● **Description of the task**:
Which lines of the data below include the string "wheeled"? Return each of them.

Dataset excerpts
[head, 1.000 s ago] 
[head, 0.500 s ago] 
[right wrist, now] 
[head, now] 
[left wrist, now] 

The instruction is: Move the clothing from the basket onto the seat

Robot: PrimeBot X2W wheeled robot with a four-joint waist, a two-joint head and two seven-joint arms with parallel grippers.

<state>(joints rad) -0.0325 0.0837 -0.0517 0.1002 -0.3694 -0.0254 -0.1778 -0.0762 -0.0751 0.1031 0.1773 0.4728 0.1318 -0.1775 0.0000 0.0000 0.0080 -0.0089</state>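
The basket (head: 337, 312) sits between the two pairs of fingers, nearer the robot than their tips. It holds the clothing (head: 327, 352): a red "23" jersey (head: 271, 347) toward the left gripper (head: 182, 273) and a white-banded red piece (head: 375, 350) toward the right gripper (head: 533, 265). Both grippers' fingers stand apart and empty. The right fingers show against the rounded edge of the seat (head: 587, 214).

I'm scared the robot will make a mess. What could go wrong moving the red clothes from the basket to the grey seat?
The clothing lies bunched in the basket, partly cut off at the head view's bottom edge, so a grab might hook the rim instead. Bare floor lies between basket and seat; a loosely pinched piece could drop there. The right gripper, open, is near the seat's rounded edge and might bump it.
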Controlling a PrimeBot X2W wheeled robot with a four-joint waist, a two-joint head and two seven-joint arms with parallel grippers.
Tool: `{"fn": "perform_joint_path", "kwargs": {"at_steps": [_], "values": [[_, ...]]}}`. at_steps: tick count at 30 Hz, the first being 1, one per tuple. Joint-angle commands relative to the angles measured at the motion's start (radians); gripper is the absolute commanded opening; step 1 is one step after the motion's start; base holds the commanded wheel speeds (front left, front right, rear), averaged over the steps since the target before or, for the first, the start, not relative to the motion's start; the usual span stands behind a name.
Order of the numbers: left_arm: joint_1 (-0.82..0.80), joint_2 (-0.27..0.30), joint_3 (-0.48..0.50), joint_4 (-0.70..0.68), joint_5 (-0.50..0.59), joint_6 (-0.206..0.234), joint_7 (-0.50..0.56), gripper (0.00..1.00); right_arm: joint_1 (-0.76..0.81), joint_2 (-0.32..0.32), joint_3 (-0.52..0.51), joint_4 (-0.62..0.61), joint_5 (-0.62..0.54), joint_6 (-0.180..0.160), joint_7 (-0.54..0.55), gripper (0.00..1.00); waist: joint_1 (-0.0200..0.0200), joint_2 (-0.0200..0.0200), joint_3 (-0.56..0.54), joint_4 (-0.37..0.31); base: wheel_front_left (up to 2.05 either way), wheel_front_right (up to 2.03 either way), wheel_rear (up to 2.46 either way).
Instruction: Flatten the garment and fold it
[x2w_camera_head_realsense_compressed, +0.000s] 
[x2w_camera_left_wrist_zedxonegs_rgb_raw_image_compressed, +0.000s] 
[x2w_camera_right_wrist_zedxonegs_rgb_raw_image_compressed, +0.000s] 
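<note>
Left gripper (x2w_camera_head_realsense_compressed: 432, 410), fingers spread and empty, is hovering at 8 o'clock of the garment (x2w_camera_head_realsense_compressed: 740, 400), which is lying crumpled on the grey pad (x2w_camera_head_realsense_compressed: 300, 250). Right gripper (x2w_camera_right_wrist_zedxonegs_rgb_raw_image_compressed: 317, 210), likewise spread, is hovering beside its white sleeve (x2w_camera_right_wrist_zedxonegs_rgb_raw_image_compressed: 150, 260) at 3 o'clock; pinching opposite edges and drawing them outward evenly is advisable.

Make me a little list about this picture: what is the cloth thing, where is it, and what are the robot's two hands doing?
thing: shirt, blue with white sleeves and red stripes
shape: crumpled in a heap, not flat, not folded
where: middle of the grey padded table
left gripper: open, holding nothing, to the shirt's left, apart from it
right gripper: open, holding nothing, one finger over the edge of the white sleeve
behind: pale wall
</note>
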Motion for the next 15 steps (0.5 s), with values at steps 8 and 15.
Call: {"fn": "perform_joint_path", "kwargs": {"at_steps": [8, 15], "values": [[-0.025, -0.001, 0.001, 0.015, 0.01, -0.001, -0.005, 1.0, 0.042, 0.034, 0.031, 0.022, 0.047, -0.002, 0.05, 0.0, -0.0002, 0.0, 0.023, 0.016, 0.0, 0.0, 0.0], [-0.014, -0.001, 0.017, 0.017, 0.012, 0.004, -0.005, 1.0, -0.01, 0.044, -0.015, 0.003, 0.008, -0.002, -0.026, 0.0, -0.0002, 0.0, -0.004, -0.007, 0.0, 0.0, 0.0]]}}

● **Solved exercise**:
Robot: PrimeBot X2W wheeled robot with a four-joint waist, a two-joint head and two seven-joint arms with parallel grippers.
Controlling a PrimeBot X2W wheeled robot with a four-joint waist, a two-joint head and two seven-joint arms with parallel grippers.

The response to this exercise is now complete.